K. C. Oakley (born May 5, 1988) is an American freestyle mogul skier and a member of the United States Ski Team. She started competing on the World Cup circuit in the 2011-2012 ski season after finishing first in the NorAm Cup standings at the completion of the 2011 season.

==Early years==
Oakley began skiing at the age of 13 for the Alpine Meadows Freestyle Team, founded by her cousin, Clay Beck. She became a "weekend warrior" making the three-hour drive from the San Francisco Bay Area to Lake Tahoe every weekend for training. She competed in freeskiing and moguls at first, but at the age of 17 turned her focus to competing exclusively in moguls skiing.

==Professional career==
In addition to winning the 2011 North American Grand Prix Cup, Oakley won the silver medal at the 2011 U.S. National Championships at Stratton Mountain Resort, capping off the most successful season in her young career.

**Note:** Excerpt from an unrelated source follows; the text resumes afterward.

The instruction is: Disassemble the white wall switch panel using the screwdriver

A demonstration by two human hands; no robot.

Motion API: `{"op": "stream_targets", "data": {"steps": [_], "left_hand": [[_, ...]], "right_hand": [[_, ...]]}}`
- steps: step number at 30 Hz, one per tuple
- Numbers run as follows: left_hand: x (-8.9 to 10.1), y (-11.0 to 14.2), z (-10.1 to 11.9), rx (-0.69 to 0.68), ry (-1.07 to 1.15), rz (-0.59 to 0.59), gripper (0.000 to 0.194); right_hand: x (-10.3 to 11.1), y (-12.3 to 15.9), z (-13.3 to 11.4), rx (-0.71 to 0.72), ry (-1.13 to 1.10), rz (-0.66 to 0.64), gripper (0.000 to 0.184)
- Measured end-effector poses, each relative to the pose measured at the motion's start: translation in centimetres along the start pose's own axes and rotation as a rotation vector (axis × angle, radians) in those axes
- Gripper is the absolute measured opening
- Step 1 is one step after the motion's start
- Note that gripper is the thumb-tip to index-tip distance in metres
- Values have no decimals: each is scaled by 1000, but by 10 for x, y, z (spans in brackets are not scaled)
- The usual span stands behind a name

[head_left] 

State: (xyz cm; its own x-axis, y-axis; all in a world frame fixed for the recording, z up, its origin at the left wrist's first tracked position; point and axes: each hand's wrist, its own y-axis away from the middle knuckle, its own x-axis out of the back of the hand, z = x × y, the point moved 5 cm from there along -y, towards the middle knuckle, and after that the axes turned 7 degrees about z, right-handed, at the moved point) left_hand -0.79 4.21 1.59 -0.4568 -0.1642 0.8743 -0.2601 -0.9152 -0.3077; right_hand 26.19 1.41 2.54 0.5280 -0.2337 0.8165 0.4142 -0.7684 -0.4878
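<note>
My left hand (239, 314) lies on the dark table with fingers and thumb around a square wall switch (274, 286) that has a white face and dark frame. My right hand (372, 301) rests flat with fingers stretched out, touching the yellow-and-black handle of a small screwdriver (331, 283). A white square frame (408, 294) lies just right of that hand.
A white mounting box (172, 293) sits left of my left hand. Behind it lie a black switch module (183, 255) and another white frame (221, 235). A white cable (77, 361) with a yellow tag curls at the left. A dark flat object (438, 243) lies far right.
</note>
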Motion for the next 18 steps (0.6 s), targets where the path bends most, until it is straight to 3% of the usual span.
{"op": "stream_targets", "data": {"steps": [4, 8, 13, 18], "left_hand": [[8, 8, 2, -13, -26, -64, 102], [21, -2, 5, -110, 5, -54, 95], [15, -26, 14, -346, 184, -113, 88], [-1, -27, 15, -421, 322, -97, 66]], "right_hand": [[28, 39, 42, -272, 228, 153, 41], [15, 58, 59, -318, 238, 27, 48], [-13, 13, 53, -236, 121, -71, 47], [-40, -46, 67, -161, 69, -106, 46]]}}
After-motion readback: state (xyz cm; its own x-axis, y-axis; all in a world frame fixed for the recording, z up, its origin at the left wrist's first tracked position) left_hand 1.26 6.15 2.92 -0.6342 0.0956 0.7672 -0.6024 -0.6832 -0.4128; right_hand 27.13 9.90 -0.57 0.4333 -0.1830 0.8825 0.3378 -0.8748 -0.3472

In the 2011-2012 FIS World Cup season, she finished with seven top-ten results, qualified for all the finals, finished ninth overall in the rankings, got her first World Cup podium with a third-place finish in Calgary, and was named World Cup Rookie of the Year. She finished the season at U.S. National Championships in Stratton, Vermont, where she placed third in single moguls and won the dual moguls' competition, making her the U.S. National Dual Moguls Champion.

In 2013, Oakley continued to make every World Cup final and added six more top-ten results to her accomplishments. After dealing with exertional compartment syndrome in her lower legs for the previous two seasons, she decided to undergo surgery.

Oakley missed the 2014 Winter Olympic Games in Sochi, Russia, due to nerve injury in her lower legs, but won the 2015 FIS Freestyle World Cup in Deer Valley, Utah. Going into the 2015-2016 ski season, which began in Ruka, Finland on December 12, Oakley was ranked ninth in the FIS World Cup and was the top ranked U.S. female moguls skier. In January 2016 it was reported that she would miss most of the season due to a back injury.

==College==
In between training and competing, Oakley attended University of California, Berkeley, where after 3.5 years, she graduated with a Bachelor of Arts in psychology with an emphasis in Business Communications. At Westminster College (Utah) in 2013, Oakley began working towards her MBA, which she was awarded in July 2015. At the time, she was the only U.S. Ski Team athlete to complete a master's degree while a full-time competitor.

Oakley was a member of Kappa Kappa Gamma sorority where she was roommates with lung cancer victim and coxswain for the UC Berkeley's women's crew team, Jill Costello, who died June 24, 2010. Oakley was a co-founder of Jill's Legacy, an advisory board of young people formed shortly after Costello's death.